8.31.2012

year 22.

today is my 22nd birthday.
honestly, where has the time gone?
i got to spend it with those that mean the most to me.
{but not till after a full day of clinical!}
and those that love on me like i don't deserve.
my best friend came to stay and that made it perfect right there.

i can't wait to share pics and stories about the day.

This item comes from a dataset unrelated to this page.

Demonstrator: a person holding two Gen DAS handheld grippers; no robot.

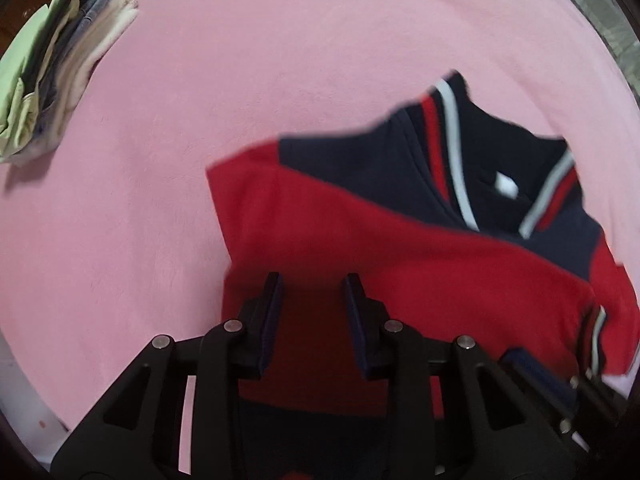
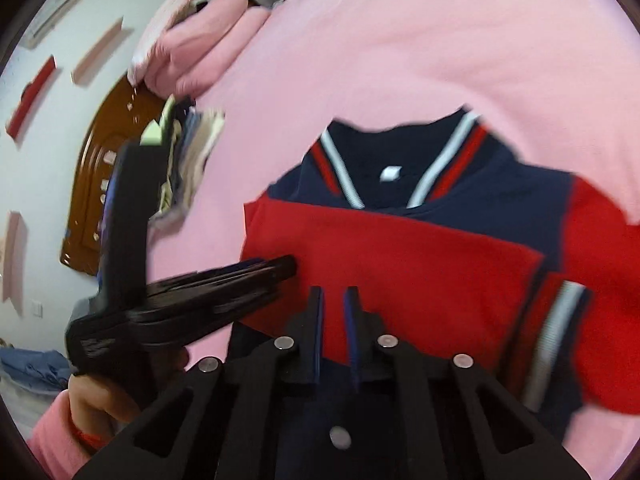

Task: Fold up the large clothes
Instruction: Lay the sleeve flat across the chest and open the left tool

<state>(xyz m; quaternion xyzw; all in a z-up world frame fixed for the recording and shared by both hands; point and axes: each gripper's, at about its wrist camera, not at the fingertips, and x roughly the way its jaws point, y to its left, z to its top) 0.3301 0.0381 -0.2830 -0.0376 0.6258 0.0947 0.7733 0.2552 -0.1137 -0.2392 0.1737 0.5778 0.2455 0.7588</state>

i love birthdays {as i said before}
its a great time to be able to reflect on all that i've done and accomplished.  i have lived an amazing life.
and it's amazing to see the amount of time the Lord has blessed me here on Earth.
some highlights from the year:

i went to Passion 2012.  incredible.
i met the allerdings.  what a blessing!
this year i ran my 4th half marathon.  i'm crazy.
i went geo caching for the first time.  so fun!
several of my girlfriends got to turn 21 and i got to celebrate with them.
i also ran the warrior dash and the color run. {both awesome}  i hope to add the tough mudder soon.
i worked a 'semi' real job.  loved every minute of it.
with that, i discovered a love of nursing i never knew.  it was so encouraging, let me tell you.
i followed the Lord's calling and went to Haiti. changed my life.
and in haiti, met the mentor i've been praying about for years, brenda.  she and jerry loved on my like i haven't been loved on in a while.
and in that, i was able to experience God's love on a much deeper level.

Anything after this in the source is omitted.